Updated 4 pm
A decision to assess property taxes for the Martha’s Vineyard Playhouse at 24 Church St. in Vineyard Haven has board members fuming, and could cost the nonprofit close to $8,000 per year in taxes.
“This is crazy, we’ve been tax-exempt since the Playhouse got started,” Gerry Yukevich, the board’s treasurer, told The Times. Yukevich penned a Letter to the Editor making the public aware of the decision by the board of assessors to tax the property.
For 25 years, the Playhouse has been considered exempt from property taxes, Arnie Reisman, chairman of the board of directors, told The Times. “Where are we going to get the money?” Reisman said. “We don’t know.”
Ann Marie Cywinski, assistant assessor, said the decision is spelled out in the Sept. 25 letter to the Playhouse executive director, MJ Bruder Munafo, stating the organization does not meet the definition of being established for “literary, benevolent, charitable, or temperance purposes.”
Angela Cywinski, the sister-in-law of Ann Marie and the board’s chairman, said a review of nonprofit’s tax filing showed only about 5 percent of its budget going toward education. “I stand behind this decision,” said Angela Cywinski, who works as the paid assessor in Aquinnah. “I looked at everything.”
Cynthia Richard, a member of the board of assessors, said the board looks at nonprofit organizations closely each year, though she acknowledged this year they were more closely scrutinized.

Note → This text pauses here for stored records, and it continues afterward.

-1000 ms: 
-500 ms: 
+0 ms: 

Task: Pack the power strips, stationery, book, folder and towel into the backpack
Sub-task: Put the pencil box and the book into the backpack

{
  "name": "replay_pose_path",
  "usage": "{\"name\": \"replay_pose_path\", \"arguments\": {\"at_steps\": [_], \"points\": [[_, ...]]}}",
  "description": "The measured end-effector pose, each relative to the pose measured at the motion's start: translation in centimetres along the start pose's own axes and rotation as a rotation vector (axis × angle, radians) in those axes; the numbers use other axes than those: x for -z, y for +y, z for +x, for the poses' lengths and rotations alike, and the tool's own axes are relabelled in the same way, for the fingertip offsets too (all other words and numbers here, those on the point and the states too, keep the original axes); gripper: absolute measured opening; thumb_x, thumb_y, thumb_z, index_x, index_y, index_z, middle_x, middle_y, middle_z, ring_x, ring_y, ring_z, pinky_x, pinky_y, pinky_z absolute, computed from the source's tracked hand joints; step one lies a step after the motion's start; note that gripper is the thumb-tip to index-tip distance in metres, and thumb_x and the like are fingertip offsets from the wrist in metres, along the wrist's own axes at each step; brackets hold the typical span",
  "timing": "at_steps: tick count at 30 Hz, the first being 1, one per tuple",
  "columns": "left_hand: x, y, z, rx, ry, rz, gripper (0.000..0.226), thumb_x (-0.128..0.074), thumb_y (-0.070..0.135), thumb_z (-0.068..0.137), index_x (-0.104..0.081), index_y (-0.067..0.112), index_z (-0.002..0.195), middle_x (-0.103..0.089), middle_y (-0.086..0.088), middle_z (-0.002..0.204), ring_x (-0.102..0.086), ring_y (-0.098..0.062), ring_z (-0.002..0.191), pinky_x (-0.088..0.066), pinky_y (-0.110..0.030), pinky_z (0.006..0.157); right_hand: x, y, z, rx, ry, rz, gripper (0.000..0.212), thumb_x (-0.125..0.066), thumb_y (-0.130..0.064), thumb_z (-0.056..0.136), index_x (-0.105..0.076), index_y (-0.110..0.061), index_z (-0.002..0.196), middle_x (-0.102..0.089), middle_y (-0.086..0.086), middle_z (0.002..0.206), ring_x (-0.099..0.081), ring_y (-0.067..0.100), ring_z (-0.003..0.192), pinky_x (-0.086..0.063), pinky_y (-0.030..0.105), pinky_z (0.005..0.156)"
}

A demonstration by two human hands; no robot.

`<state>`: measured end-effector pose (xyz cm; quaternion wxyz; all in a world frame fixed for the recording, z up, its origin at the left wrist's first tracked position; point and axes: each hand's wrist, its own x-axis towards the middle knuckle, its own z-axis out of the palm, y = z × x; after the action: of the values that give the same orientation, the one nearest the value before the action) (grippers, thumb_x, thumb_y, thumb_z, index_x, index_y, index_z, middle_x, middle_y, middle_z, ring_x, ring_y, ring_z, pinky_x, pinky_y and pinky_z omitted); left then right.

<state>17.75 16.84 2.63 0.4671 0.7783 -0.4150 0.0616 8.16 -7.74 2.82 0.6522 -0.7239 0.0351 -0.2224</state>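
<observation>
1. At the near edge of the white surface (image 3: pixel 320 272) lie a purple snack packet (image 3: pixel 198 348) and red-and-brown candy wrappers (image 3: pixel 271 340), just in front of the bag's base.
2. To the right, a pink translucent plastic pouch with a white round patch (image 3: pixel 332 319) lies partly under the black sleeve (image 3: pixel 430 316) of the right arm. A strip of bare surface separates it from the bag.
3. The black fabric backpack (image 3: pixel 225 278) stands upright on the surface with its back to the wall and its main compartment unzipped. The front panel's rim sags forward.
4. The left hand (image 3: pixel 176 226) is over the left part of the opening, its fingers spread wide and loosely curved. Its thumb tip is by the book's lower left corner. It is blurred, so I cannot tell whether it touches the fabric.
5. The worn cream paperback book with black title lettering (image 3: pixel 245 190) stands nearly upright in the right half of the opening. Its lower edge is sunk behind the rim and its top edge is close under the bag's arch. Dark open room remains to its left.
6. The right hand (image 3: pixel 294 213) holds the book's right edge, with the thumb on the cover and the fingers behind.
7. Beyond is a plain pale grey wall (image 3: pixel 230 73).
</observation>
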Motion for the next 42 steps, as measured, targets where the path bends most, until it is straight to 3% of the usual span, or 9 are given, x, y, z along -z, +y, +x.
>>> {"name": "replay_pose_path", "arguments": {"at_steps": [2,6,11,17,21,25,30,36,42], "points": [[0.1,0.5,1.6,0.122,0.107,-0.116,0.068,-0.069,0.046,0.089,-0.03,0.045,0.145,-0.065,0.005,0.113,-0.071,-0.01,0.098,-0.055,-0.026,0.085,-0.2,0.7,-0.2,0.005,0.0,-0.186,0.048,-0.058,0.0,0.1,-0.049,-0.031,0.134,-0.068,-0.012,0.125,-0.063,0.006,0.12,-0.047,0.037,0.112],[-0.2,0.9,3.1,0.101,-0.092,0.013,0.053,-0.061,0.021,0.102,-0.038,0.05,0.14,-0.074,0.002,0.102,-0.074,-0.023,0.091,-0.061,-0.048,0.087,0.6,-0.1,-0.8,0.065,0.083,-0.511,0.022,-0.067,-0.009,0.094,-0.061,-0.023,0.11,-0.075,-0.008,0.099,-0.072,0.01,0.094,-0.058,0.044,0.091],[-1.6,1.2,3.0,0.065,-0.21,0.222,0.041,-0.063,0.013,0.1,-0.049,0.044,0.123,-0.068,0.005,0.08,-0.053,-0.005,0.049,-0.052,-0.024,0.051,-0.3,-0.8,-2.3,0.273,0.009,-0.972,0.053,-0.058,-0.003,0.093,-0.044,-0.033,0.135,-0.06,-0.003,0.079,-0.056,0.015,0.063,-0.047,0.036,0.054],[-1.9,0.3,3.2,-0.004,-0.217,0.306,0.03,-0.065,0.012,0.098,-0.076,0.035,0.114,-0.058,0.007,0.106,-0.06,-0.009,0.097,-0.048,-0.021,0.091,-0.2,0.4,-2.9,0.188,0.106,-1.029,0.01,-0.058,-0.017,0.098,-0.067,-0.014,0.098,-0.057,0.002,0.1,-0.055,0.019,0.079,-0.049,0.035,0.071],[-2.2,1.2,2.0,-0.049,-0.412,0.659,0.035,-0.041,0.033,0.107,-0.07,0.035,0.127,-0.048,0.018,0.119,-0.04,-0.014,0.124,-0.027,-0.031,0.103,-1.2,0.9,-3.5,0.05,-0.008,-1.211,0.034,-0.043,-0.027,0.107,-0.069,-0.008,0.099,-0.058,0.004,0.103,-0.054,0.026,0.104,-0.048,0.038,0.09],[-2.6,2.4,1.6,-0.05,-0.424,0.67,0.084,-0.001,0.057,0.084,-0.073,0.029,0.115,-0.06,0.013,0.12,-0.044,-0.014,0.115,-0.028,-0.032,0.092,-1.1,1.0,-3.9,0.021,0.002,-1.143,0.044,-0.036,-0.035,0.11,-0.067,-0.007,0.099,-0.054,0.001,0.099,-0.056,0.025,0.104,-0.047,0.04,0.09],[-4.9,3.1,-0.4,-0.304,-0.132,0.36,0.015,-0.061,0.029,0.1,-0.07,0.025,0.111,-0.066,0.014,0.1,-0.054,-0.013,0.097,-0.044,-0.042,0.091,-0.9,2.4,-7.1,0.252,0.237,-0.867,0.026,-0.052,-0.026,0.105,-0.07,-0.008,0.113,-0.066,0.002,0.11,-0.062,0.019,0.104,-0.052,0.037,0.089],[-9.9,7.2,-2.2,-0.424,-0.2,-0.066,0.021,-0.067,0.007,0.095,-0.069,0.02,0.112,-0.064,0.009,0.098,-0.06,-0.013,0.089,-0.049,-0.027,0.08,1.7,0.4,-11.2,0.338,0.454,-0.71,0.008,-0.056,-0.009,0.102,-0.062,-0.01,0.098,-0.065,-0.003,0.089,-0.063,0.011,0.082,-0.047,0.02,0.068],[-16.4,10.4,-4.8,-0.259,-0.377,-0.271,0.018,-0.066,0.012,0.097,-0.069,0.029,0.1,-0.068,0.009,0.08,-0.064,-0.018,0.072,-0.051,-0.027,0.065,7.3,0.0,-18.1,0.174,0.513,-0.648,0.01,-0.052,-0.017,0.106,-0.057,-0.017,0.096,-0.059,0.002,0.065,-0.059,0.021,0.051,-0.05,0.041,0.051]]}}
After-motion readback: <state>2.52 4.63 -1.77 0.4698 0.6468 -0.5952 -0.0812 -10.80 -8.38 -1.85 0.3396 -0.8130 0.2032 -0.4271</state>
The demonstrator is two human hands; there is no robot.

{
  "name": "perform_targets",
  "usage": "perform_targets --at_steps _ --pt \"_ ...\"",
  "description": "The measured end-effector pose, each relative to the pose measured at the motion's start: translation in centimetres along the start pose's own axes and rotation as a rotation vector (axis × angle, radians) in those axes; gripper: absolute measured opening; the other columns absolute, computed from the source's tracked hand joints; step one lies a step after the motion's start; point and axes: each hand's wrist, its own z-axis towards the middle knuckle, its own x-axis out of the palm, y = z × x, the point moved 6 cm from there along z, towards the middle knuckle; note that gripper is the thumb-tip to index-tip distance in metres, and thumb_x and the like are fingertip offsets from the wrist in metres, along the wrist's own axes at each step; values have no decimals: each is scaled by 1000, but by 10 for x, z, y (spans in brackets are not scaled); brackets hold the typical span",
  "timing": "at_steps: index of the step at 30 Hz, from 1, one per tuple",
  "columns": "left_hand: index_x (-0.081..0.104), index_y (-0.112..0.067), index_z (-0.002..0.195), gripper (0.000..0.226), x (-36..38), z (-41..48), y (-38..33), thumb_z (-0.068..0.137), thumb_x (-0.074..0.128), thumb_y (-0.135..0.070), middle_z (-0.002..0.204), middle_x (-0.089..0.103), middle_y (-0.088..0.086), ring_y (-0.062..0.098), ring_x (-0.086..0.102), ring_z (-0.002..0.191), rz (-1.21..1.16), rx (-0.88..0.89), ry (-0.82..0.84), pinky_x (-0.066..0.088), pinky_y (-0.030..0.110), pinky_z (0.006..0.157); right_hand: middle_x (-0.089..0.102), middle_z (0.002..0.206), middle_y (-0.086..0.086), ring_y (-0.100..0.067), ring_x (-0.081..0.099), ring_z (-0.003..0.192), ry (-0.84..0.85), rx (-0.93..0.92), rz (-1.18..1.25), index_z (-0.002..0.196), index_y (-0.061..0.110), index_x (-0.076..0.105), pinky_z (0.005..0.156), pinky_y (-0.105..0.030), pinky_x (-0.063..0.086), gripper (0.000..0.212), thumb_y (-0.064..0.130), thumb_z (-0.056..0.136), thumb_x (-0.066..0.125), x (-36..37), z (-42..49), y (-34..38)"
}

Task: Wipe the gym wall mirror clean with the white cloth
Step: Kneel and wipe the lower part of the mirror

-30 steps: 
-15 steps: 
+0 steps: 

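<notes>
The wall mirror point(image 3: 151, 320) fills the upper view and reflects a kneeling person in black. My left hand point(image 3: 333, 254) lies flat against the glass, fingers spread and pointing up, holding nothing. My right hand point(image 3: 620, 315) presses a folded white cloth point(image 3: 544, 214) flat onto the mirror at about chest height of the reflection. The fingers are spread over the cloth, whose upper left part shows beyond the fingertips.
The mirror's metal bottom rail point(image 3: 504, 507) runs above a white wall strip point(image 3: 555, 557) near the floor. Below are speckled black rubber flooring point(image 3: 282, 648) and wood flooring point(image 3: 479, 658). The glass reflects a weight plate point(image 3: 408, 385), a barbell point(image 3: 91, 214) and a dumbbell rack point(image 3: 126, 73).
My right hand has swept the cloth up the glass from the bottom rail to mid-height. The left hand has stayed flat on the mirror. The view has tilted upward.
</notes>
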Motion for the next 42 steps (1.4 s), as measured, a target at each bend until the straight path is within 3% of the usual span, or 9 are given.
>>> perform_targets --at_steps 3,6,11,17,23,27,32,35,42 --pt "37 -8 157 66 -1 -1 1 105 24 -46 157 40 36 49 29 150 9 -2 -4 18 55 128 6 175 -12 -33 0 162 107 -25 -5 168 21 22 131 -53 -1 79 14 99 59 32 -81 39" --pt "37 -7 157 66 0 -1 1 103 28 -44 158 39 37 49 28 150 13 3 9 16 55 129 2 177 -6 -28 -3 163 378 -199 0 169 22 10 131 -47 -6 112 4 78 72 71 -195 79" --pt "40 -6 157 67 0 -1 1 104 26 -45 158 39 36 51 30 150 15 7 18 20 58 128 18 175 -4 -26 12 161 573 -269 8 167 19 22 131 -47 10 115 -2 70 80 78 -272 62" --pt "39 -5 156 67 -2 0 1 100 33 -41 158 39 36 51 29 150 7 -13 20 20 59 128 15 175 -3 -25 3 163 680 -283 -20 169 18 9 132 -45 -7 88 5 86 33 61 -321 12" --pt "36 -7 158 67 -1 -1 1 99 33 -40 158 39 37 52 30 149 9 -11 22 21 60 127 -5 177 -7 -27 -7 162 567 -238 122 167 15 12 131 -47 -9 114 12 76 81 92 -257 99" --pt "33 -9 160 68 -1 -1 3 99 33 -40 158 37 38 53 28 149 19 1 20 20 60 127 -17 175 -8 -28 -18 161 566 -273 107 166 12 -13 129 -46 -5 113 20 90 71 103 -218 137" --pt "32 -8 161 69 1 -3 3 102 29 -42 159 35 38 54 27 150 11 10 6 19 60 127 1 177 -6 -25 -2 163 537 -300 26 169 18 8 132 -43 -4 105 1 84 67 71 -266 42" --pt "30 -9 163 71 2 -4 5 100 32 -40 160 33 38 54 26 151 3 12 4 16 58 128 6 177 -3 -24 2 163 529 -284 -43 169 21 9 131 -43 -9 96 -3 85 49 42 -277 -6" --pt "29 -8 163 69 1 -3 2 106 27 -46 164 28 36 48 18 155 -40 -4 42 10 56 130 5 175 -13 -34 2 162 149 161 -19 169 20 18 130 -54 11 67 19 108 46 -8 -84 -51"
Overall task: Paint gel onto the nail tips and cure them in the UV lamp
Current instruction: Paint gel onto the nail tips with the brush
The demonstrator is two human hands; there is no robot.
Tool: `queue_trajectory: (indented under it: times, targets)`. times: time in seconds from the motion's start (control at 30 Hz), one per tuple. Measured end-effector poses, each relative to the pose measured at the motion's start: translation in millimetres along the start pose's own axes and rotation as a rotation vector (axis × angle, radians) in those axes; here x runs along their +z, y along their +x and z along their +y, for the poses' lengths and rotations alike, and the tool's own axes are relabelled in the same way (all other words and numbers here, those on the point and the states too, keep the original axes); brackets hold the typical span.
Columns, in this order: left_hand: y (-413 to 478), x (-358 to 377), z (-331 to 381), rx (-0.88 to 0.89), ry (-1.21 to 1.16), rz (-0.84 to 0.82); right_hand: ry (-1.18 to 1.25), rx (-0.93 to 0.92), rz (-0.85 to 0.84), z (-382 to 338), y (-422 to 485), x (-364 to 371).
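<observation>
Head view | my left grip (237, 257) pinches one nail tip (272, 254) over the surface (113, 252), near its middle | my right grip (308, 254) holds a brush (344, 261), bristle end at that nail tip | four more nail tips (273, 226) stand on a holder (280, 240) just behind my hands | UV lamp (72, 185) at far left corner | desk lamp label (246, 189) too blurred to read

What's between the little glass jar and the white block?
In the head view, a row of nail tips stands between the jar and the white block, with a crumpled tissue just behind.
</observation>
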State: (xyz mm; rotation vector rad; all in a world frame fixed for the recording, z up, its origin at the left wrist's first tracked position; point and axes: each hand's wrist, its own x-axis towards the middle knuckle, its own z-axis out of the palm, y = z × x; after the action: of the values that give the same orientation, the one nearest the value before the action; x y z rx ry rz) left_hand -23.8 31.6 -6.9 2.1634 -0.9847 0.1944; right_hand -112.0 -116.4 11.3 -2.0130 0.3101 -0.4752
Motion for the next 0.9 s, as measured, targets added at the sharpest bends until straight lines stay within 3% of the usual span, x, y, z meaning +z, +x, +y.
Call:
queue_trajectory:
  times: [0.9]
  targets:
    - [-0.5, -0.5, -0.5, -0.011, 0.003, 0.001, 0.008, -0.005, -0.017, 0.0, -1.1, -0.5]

An email sent to a couple of dozen Tisbury nonprofits Dec. 8 asked each of them to file appropriate applications to document their exempt status. The information was needed for “auditing reasons,” according to the email. There is no hint in that email that the board might begin assessing nonprofits.
Richard said staff sought more information through emails, and some organizations requested hearings.
“We’re trying to protect the taxpayers,” Richard said. “Everybody is complaining about taxes. Every parcel that comes off the tax rolls increases the tax rate, and people don’t understand that.”
Richard said every organization reviewed was asked for more information. Some provided it. The M.V. Playhouse did not. “If somebody can’t be bothered giving us information, we can’t look the other way,” she said.
Emails were sent seeking information on rental income the Playhouse receives, and details on educational programs and whether they are free.
Geneva Corwin, the business manager, told The Times that Munafo went in person to answer the questions posed in the email.
But Meghan Montession told The Times Munafo only provided information on rental income. Other details about the organization she researched for the board from the Playhouse website.
Playhouse board member Paula Lyons, in a follow-up email, wrote that during her visit to town hall she specifically asked Montession if there was anything the organization did wrong, and was told no. “I then asked if we failed in any way to answer requests for information and she said no!” Lyons wrote. Every request for information was answered, she wrote.
The M.V. Playhouse building and land are assessed at $875,000. Based on last year’s tax rate (this year’s is not set yet), the nonprofit would be charged $7,811. With an annual budget of about $650,000, that’s more than 1 percent.
If an abatement is filed and the Playhouse provides the necessary information, “all of this could be moot,” Angela Cywinski said.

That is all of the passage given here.